Mum can't stand it any more

[Margaret W]

Dear all,

After last week's problem with being pushed to the ground, we now have a new one.

Mum is hearing voices calling her name. She has been mentioning this for a couple of weeks. Last week she told me to listen and tell her if I could hear it. Of course I couldn't. She has been going round the other residents asking if they can hear it, and of course they can't either.

I have tried to tell her it is just in her head, but she won't have it. She gets angry with me "Margaret, I am not making it up, they are shouting me". Sometimes she says they are just muttering her name outside her bedroom door.

But it is constant. When I took her shopping a couple of weeks ago, whoever it was had followed her to the shopping precinct and was shouting her name there as well.

All that would be okay but on Wednesday she told me that she couldn't stand it any more, and would be on the lookout for some pills she could take that would kill her.

Two questions. One, should I tell the CH staff and her GP? I would think so. Two, can anything be done to get these voices out of her head?

I would appreciate anyone's advice.

Love

Margaret

PS I do like those little messages that some people put on the end of their posts. Mine would be "It never rains but it pours".

 

[christine_batch]

Dear Margaret,
It seems to be a common things that they hear voices or even see people. It seems to be another avenue of this illness that we learn as we go along that long path. I would mention it to the CH and G.P. It would give you a better insight as to how to handle it.
I wish you all the best. Christine

 

[clarethebear]

Hi Margaret

Our family went though a similar thing, with the voice's we couldn't hear and the people we couldn't see.
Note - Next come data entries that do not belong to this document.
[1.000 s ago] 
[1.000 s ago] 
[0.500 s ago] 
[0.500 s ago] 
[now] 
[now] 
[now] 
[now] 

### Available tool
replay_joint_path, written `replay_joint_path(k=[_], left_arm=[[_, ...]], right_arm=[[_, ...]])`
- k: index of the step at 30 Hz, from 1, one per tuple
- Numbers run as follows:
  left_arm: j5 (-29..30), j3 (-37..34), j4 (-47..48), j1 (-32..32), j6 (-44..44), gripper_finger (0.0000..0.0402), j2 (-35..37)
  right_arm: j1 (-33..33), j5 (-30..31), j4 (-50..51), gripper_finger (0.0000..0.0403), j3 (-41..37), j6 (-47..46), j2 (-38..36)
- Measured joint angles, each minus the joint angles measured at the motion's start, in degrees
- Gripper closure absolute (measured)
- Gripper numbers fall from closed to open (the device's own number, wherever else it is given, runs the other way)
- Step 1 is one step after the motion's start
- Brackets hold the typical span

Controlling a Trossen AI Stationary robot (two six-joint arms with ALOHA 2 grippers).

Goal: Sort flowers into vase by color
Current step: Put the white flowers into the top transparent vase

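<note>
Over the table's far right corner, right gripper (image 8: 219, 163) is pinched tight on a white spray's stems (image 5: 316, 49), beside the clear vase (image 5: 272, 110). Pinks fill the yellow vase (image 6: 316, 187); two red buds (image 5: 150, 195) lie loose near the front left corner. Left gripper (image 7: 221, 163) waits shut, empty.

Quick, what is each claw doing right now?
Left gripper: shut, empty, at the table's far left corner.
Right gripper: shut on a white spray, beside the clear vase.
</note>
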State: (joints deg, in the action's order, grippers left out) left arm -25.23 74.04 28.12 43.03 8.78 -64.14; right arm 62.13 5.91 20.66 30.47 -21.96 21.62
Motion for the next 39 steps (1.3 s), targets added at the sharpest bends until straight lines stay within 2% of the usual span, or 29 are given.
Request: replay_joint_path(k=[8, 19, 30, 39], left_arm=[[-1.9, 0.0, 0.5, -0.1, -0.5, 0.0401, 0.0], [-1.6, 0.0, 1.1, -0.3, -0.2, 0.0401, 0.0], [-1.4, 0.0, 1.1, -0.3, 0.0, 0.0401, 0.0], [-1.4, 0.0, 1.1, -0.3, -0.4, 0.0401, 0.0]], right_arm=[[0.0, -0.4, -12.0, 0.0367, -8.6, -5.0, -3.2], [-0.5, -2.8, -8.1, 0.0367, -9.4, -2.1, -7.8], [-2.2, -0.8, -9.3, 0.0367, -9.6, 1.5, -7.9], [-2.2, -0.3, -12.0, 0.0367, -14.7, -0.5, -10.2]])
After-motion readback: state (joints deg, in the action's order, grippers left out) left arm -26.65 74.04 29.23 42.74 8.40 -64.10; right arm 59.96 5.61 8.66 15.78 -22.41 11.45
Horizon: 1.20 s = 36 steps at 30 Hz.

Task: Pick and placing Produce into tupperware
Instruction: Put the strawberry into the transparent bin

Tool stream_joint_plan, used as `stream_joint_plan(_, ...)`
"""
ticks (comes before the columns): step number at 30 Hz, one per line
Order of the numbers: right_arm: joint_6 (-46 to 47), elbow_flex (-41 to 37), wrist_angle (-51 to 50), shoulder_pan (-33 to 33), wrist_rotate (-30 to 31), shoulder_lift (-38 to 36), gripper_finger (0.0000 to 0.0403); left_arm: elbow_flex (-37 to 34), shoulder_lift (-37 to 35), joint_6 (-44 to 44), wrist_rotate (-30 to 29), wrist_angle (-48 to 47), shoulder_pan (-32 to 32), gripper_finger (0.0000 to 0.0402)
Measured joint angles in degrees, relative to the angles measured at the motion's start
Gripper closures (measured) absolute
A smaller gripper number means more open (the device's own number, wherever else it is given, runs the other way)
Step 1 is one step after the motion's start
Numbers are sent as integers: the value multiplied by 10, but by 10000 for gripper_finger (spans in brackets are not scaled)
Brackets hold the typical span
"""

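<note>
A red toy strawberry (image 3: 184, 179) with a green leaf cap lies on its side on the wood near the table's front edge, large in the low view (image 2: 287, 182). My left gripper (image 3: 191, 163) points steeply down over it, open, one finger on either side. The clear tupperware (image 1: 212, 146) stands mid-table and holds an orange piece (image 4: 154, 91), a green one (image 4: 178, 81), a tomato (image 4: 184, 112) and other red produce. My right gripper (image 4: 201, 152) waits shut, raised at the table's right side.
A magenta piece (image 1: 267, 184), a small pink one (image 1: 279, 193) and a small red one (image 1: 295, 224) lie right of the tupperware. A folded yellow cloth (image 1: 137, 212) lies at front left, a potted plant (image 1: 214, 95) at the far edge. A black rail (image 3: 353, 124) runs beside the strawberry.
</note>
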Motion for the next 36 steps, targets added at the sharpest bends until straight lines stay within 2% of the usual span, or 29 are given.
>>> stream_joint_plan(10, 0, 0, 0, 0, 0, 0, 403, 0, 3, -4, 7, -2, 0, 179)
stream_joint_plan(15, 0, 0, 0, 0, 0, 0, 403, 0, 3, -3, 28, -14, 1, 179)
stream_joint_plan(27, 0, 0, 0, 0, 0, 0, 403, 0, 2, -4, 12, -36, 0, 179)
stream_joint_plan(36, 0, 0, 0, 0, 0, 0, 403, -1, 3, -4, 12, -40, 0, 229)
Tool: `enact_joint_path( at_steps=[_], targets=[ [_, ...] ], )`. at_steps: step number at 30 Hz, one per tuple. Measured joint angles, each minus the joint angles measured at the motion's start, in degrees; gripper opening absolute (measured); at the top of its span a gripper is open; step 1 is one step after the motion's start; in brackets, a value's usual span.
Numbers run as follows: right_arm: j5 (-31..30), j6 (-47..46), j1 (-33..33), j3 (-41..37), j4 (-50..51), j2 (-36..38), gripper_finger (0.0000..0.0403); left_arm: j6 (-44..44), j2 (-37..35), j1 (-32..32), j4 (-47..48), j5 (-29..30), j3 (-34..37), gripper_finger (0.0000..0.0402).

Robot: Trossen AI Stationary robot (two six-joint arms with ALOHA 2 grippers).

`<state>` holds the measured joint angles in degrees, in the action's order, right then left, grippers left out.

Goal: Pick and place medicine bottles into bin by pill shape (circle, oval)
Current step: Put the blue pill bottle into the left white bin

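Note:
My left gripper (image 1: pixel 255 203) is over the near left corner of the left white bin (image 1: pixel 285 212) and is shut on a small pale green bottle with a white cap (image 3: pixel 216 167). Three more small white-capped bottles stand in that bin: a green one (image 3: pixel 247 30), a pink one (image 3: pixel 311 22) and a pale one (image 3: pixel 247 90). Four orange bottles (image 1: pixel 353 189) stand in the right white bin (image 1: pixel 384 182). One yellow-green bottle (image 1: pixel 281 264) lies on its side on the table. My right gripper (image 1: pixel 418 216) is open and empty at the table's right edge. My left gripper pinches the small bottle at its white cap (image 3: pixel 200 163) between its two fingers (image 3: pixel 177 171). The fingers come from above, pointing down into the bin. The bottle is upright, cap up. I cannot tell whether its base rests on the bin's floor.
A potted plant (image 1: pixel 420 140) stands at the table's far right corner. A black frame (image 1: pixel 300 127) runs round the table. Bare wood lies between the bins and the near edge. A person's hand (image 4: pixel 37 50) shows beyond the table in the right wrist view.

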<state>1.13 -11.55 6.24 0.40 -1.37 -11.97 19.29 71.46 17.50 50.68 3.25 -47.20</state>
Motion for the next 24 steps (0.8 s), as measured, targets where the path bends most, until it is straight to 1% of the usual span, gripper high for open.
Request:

Yes mention it to the CH and GP.

Second, from what we as a family went through, so sorry but we found there was nothing we could do about them apart from more/change of medication.

Does you mother seem to know the people who are calling her??

My heart is with you at this time my friend.

Take Care
Clare

Ps please post soon and let me know how you are my friend.

 

[Margaret W]

Hi clare,

No, mum has not said she knows who is calling her. She gets up from her chair and goes to look, and there is no-one there. Then we have the problem that someone else has pinched her chair!

I bumped into someone last week who had not been in touch for a few months, and she said "Oh, it must be a lot easier on you now your mum is in a care home", and I sort of laughed and choked at the same time.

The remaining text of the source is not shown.